On April 17, 2019, Ann Bernstein, the Executive Director of South Africa’s Center for Development and Enterprise, provided a broad summary of the issues confronting South Africa as it heads for national elections on May 8. She began by noting that, in many ways, the question before the country is whether it can recover from 10 years of misrule by the African National Congress (ANC), broken down into four broad challenges. The first is economic growth, as the economy has generally stagnated to the point that population growth has exceeded economic growth. By 2015, just under half of the population survived on $70 per month. The second is unemployment, with only 43% of the population actively employed, compared to an OECD average of 60%. The third challenge is fiscal, as debt has tripled in the last ten years, and expenditure growth on bloated State Owned Enterprises and corruption now far exceeds growth in revenue. The fourth challenge is what Bernstein termed collapsing state institutions, illustrated by rolling blackouts and a lower level of electricity generated in 2018 compared to 2004, despite the State Owned Electricity Generation company increasing prices 170% over the last ten years.

Bernstein noted that President Ramaphosa has recorded some wins during his tenure. He did manage to get rid of former President Zuma, and has set up five commissions of enquiry, which have made an important start in cleaning up corruption. Bernstein applauded the very quick work on the commission looking into the South African Revenue Service (SARS), which concluded an extensive report was not necessary to fire the then-commissioner, Tom Moyane, who has been replaced with a much more capable person. Bernstein also credited Ramaphosa with ending Zuma’s attacks on the private sector. There are some downsides, however, including that Ramaphosa remains the head of a deeply corrupt, highly factionalized political party, where no one has gone to jail for corruption. The economy is worse than a year ago, and real new foreign direct investment is not coming in fast enough.

Bernstein flagged several areas for concern. She explained the background of the land issue in South Africa, and noted that Ramaphosa’s government first rushed to move ahead with provisions that now seem so stalled that there is an active public debate about whether the government will ever actually expropriate property. Bernstein was also concerned that that Ramaphosa is pushing ahead with the National Health Insurance provisions despite not having any significant funds for it in the budget. One of two bills in parliament effectively attacks the private health system. The third area of concern is constant discussions about “nationalizing” the South African Reserve Bank (Central Bank), which has a quirky share structure. The fourth area of concern is that the former “native homelands,” or Bantustans, of the apartheid era, accounting for roughly 30% of the land area, are slowing moving their land tenure system to re-entrench the power of tribal chiefs. The fifth area of concern is discussion over the national minimum wage. Bernstein noted that CDE came out against the proposal for several reasons, including that the level proposed was far too high for South Africa, and could end up costing 700,000 jobs across the country, particularly from small and medium sized companies. All of these issues will come to the fore in elections held May 8. While few doubt that the ANC will win the most votes, the big question is what share of the vote will it win. Bernstein noted that the ANC could end up winning less than 50% in the critical province of Gauteng (home to Pretoria and Joburg). If the ANC polls less than 50%, it faces the prospect of either trying to govern as a minority party, or forming an alliance. The dream alliance for business would be teaming up with the main opposition party, the Democratic Alliance, which is polling around 30%. A probably more likely scenario would be teaming up with the Economic Freedom Fighters, which polled 6% in the last national elections.

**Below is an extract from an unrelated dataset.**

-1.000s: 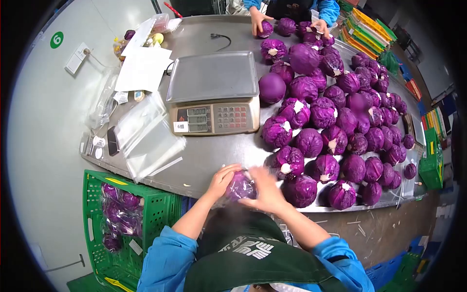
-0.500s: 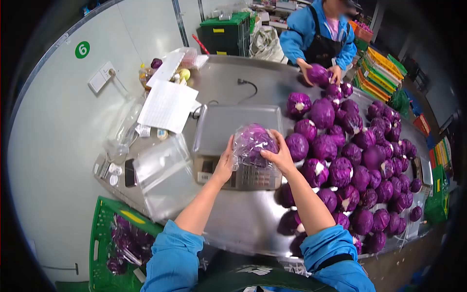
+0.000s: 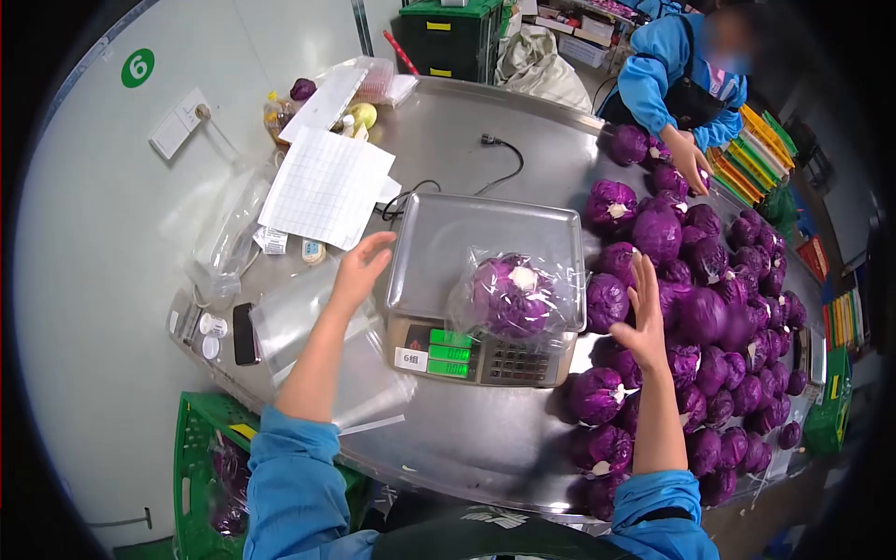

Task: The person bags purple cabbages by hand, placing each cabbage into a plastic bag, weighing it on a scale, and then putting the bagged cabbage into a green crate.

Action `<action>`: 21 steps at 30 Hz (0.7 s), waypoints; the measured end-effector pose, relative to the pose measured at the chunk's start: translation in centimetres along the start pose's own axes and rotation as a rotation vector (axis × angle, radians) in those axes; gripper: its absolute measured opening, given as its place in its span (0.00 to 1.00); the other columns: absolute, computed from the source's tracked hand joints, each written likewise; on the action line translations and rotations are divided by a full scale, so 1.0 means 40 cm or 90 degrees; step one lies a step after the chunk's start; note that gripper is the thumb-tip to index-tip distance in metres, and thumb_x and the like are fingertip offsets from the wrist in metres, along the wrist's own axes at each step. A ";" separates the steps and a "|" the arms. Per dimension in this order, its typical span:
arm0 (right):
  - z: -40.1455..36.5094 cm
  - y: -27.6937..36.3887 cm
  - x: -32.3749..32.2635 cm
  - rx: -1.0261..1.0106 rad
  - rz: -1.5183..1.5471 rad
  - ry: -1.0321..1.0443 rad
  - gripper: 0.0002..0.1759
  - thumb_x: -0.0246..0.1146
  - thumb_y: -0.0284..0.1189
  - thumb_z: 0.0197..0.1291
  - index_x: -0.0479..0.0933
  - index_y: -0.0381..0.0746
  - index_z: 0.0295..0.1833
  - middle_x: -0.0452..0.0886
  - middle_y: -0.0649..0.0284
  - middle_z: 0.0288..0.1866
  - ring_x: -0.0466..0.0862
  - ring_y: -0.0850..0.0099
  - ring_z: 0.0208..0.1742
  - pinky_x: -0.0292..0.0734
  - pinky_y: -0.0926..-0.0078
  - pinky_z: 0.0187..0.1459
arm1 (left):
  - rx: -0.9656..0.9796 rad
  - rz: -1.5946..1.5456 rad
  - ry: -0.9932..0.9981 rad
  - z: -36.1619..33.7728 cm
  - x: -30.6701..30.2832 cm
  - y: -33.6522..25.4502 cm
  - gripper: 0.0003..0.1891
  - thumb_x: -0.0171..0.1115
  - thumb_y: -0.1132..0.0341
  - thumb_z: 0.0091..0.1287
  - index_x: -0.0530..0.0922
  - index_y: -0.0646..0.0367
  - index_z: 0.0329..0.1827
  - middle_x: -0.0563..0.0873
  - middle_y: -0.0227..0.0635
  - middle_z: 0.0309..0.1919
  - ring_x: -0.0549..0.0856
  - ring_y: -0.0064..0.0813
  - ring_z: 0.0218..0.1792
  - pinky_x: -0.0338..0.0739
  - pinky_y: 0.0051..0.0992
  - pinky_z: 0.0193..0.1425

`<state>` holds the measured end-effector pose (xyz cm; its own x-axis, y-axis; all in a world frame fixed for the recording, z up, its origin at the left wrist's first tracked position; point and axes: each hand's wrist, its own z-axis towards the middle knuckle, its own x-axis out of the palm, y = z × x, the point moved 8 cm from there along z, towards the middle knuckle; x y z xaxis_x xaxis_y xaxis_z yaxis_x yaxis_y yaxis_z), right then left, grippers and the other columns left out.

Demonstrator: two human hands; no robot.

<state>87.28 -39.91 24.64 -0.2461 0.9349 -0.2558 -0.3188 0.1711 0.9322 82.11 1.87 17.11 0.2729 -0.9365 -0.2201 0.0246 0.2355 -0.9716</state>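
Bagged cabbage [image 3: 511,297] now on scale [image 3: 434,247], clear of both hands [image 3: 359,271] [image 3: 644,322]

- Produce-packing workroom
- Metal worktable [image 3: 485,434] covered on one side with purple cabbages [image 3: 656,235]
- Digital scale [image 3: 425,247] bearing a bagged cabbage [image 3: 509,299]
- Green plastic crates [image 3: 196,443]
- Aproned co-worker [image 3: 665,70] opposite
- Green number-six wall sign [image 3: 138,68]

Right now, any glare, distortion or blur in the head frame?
Head view: fisheye bowing with black corners; bright glare on the steel table between scale and loose cabbages; small highlights on the plastic bag around the weighed cabbage; soft smudged patch amid the loose cabbages.
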 end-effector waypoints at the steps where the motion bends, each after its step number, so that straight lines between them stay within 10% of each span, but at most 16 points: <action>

Is there hope for South Africa? Bernstein gave a resounding yes as an answer. She noted that, even in the darkest days of the Zuma presidency, key institutions stood up to Zuma, notably the judiciary. The media remains generally strong, as does the SARB, and the business community finally found its voice. The May 8 election will be the beginning, rather than the end, of the battle. South Africa needs a higher economic growth rate, a labor-intensive economic model that promotes job creation, letting cities lead the country’s development, and coming up with a new narrative for the country. All of this means constructing a platform for the required tradeoffs between big issues. Some holy cows “must be slayed.”

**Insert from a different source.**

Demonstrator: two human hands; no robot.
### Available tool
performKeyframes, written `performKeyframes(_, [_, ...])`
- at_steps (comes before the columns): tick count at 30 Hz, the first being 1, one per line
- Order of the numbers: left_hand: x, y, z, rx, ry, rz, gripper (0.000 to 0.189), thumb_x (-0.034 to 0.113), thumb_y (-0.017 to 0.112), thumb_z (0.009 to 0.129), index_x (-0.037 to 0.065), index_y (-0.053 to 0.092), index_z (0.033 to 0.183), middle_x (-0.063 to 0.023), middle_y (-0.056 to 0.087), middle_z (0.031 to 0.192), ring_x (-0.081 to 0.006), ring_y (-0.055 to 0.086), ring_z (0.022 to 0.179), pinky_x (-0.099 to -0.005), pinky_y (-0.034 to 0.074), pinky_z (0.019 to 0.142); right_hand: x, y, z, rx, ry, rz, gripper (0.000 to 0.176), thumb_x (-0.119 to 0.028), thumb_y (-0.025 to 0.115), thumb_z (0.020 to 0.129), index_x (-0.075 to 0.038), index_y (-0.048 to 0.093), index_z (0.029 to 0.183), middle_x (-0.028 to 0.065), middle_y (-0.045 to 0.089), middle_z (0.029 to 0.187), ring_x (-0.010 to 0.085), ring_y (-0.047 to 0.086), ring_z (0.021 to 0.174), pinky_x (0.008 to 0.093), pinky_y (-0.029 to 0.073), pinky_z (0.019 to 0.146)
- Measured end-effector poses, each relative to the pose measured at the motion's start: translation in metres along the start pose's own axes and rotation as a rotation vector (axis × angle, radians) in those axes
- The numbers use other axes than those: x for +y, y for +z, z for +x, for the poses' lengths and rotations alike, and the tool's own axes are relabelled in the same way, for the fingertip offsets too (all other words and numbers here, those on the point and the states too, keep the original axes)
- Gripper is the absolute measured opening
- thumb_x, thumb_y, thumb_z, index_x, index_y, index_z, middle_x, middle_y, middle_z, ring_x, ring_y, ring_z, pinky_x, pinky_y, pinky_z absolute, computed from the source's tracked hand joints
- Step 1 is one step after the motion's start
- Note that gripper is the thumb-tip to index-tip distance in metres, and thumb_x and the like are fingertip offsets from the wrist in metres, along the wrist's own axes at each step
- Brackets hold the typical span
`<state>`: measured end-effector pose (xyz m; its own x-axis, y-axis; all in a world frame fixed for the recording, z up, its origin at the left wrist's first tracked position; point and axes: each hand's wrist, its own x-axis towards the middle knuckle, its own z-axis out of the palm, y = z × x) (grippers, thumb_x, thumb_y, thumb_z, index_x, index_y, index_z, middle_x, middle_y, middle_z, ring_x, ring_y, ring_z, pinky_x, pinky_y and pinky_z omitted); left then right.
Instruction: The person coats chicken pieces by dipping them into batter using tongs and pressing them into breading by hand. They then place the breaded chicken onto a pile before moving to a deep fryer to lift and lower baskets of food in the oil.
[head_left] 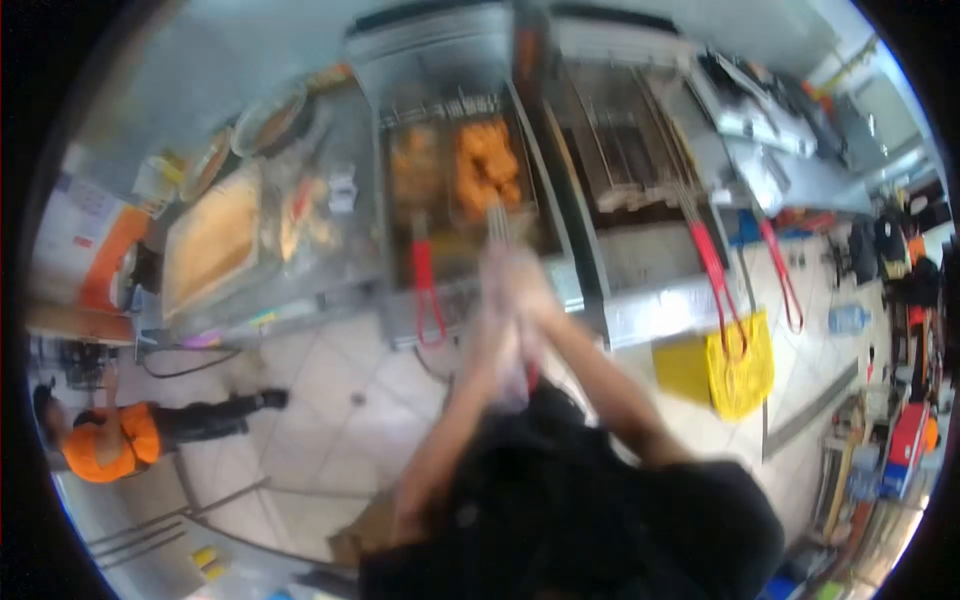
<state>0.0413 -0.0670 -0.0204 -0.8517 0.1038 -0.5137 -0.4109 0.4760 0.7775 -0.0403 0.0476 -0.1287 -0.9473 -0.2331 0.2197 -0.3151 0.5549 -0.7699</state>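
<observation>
Two hands, left hand (497,305) and right hand (530,292), close together on the handle (497,228), though blur hides how tightly; beyond, the basket (487,165) of fried pieces sits in the fryer (545,195). A jerky lift could slosh hot oil onto them.

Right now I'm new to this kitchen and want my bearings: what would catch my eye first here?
First, the fryer basket of orange fried pieces in the fryer at top centre, with the left hand and right hand, both blurred, clasped on its handle just below. Then the red basket handles sticking out further right, and a person in an orange top at lower left.
</observation>
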Motion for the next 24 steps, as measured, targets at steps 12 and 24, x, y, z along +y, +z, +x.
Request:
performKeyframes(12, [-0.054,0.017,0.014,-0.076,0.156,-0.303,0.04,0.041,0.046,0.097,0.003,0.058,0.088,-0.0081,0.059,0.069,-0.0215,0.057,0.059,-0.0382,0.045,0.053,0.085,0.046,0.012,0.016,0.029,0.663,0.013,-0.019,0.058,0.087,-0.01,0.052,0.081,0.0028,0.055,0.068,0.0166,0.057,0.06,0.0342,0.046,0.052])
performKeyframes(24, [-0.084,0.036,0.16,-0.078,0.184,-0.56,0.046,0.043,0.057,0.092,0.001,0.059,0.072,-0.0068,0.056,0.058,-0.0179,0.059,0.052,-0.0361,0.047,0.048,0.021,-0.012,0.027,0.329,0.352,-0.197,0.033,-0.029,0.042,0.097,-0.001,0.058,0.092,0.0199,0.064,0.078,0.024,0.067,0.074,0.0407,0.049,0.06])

Bernstein encouraged organizations like CCA and U.S. businesses in general to provide a dose of reality for South African politicians, rather than cheerleading. South Africa needs the corporate sector to think more strategically. Unfortunately, no one seems to have a serious strategy to develop higher and faster growth that creates jobs. Absent such a real plan, parties will remain wishy washy. Unfortunately, reformers in the political context all come from a statist perspective. It is critical to reduce barriers to entry for firms, both foreign and black-owned.